The National Bureau of Standards (NBS), Office of Standard
Reference Data (OSRD) has created an excellent and inexpensive
source of mass spectral data and search software for the scientific
community. The NBS MS system is well designed to serve the
researcher who needs access to a large mass spectral database for
spectral identification or as an aid in structure determination of
an unknown from mass spectral data. It is also a very useful tool
for the classroom, both for a course on mass spectrometry or
spectral interpretation, as well as for any course in organic
chemistry.
The details of the database have been described previously (2-4) and consist of about 44,000 EI (electron impact) only spectra.
Each spectrum has a complete list of masses (m/z values) and
intensities, a chemical name (only the first 25 characters) for
searching as well as a display option for showing synonyms,
molecular formula (and partial formula), molecular weight, CAS
Registry Number, source of the spectrum, and a Quality Index (QI)
assigned to the spectrum (5). Regular updates of the database,
which will consist of additional spectra as well as replacing
existing spectra with higher quality data are planned. At present
users cannot add their own spectra to the database.

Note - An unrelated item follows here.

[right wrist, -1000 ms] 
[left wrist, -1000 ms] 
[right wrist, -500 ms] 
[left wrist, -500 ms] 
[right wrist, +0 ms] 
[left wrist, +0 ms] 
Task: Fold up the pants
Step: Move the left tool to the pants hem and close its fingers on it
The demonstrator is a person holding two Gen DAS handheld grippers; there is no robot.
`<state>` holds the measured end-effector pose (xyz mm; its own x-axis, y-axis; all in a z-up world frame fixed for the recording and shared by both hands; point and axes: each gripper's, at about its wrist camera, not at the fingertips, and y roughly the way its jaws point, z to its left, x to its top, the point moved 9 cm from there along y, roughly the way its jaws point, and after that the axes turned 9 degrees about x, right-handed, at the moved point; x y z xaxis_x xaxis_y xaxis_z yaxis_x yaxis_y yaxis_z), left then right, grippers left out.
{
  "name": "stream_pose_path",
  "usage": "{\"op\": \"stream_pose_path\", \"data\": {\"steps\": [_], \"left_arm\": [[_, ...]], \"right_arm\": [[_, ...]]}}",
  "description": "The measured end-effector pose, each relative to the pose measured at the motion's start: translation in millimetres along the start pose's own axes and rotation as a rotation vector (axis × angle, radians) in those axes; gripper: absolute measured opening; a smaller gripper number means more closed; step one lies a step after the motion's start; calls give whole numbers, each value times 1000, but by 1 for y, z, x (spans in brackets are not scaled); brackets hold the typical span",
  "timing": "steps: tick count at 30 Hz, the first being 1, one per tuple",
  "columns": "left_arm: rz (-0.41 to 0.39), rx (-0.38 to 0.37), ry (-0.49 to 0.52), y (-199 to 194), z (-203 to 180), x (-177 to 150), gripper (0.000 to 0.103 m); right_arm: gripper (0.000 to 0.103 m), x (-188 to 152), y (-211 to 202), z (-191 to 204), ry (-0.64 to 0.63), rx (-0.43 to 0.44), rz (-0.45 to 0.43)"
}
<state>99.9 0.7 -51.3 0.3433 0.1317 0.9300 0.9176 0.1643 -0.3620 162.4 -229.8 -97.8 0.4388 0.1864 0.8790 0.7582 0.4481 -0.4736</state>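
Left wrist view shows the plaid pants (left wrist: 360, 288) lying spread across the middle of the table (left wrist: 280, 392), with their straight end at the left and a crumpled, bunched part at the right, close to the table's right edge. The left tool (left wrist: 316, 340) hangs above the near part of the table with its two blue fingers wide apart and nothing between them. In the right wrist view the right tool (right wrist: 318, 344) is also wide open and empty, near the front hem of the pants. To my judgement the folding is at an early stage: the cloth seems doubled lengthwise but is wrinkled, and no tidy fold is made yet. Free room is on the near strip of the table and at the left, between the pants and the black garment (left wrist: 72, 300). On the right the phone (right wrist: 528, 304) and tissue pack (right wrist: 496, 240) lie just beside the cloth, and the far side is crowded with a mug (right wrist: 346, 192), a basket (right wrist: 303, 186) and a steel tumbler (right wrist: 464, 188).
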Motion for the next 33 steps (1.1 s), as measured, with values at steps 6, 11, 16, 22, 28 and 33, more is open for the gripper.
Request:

The search software, written in FORTRAN (although that is
really irrelevant as the user never gets near the actual source
code) is almost as flexible and extensive as the same database and
search system which is currently available on a number of
commercial timesharing systems. The menus are easy to use, and
the help messages are indeed helpful. One can search the database
by ID number (an internal numbering system code found on each
spectrum), by the CAS Registry Number, by the chemical name (using
only the first 25 characters, but since very few of us can type
more than 25 characters of a chemical without making an error this
does not seem to be a severe limitation), by molecular formula
(partial or complete), by molecular weight, by abundances of 10
major peaks, and by a complete sequential search of the entire
database. About the only thing really missing is a search by
neutral losses. The results of a search or spectrum look-up can
be very quickly displayed (m/z values and abundances) or plotted.
An example of the peaks and intensities in 1-Decene, printed out
and plotted are shown in Figures 1 and 2 respectively, and a plot
comparing 1-Decene and 3-Decene is shown in Figure 3. The plots
shown in Figures 2 and 3 each took about four minutes (which is
what the manual indicated it would take) to be printed on an Epson
GQ-3500 laser printer.
Searches can be done either as a quick look-up (less than 1-2 seconds) using the 10 largest peaks or as a sequential search of the whole database (with filters or screens such as elements present or molecular weight) which usually takes under a minute of elapsed time. Some capabilities are not yet as good as one might desire. For example, using the 10 largest peaks in Cholesterol, I was able to retrieve the compound only if I put in the 10 largest peaks in the exact same order as found in the database. Considering that the intensities (abundances) of some masses were very close to one another (37.9 % and 37.3 % in one case and 22.7 % and 21.4 % and 21.0 % in another case), having a spectrum from an instrument and from the library have the exact same intensity order is not a highly probable event. Hence I feel some acceptable margin of difference needs to be built into this module for it to be useful and provide acceptable answers. Sequential searching worked well and no problems were encountered. While properly explained in the user manual, molecular formula searches posed a problem, with correct answers coming only when the proper use of upper and lower case were entered. For example, neither c7h4brn nor C7H4BRN are not in the database, but C7H4BrN is in the database. A very nice feature of the molecular formula search is that it does not matter in what order the elements are entered, so that C7H4NBr will be found in the database. It would be nice to see some consistency in ways to exit or quit a module. In some cases the response is Q for quit, in other cases it is E for end. Trying to type E when Q is mandated and vice versa quickly reminds one of this inconsistency.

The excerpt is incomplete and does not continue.